HELP DESK – Have a player assume a character and introduce a place of business; “The Help Desk is open for business.”  A second player comes in and interacts.  Players on the wings pay attention to language, reactions and the scene’s progression.  A third player will enter the scene (replacing the second player) to heighten the interaction – repeating some parts exactly and heightening other details/reactions.  A fourth player will participate in a third interaction – keeping the same the things that stayed the same and heightening the things that heightened.

Lessons:

  • Start at the beginning; remember the end – once we know we’re heightening the interaction, we can want to start subsequent interactions on the funniest part of the first interaction.  But starting at the beginning (heightening or repeating the first line of the initiating interaction) will build power heading into the funniest part.  And while over-excited improvisers will often cut off the end of interactions as they rush to start the next, remember that repeating/heightening the final line of an interaction will set up the progression’s edit.
  • Don’t rush the pacing – Lines that came out naturally the first time can be hurried once they’re known.
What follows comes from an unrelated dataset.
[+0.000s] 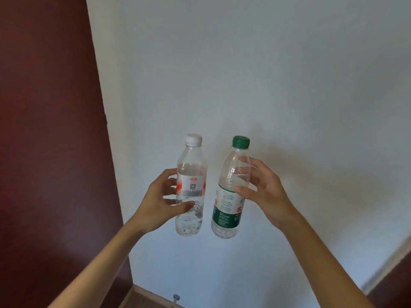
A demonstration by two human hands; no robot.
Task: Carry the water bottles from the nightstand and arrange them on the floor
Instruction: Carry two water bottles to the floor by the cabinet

The cadence of the dialogue is part of the pattern. Stick the dialogue’s natural rhythm – it’s part of the pattern and you’ll be rewarded in laughs if you try to match your fellow players’ delivery as well as their words.
  • Don’t skimp on the emotion – Player Two might have been simply overwhelmed during the Offer dialogue, but Player Three and Four heighten the emotion of being overwhelmed characters. Emotions connect players and audience, and heightened emotions will ensure an earned edit even should all else fail.
  • Don’t ignore what you perceive as “bad” moves – you can make anything look good through repetition. By employing the mechanics of a Help Desk game, you can make a boring scene exciting, you can make an unfunny move hilarious, you can make an uninspired character the star of the show.

Variations:

  • For more than terrible scenesin heightening/repeating any interaction, utilize the Help Desk pattern mechanics.  Have players do any two person scene and have a third person initiate a Help Desk Set move.
  • Heightening Context a married couple complains about their house; a couple of mice complain about their hole; a couple parasites complain about their host.  These juxtaposed vignettes can leverage Help Desk mechanics and make for an interesting stage picture.
  • Tag Outs if we approach our Tag Outs with the same patience and concentration to patterns as our Help Desks our Tag Outs can be more robust.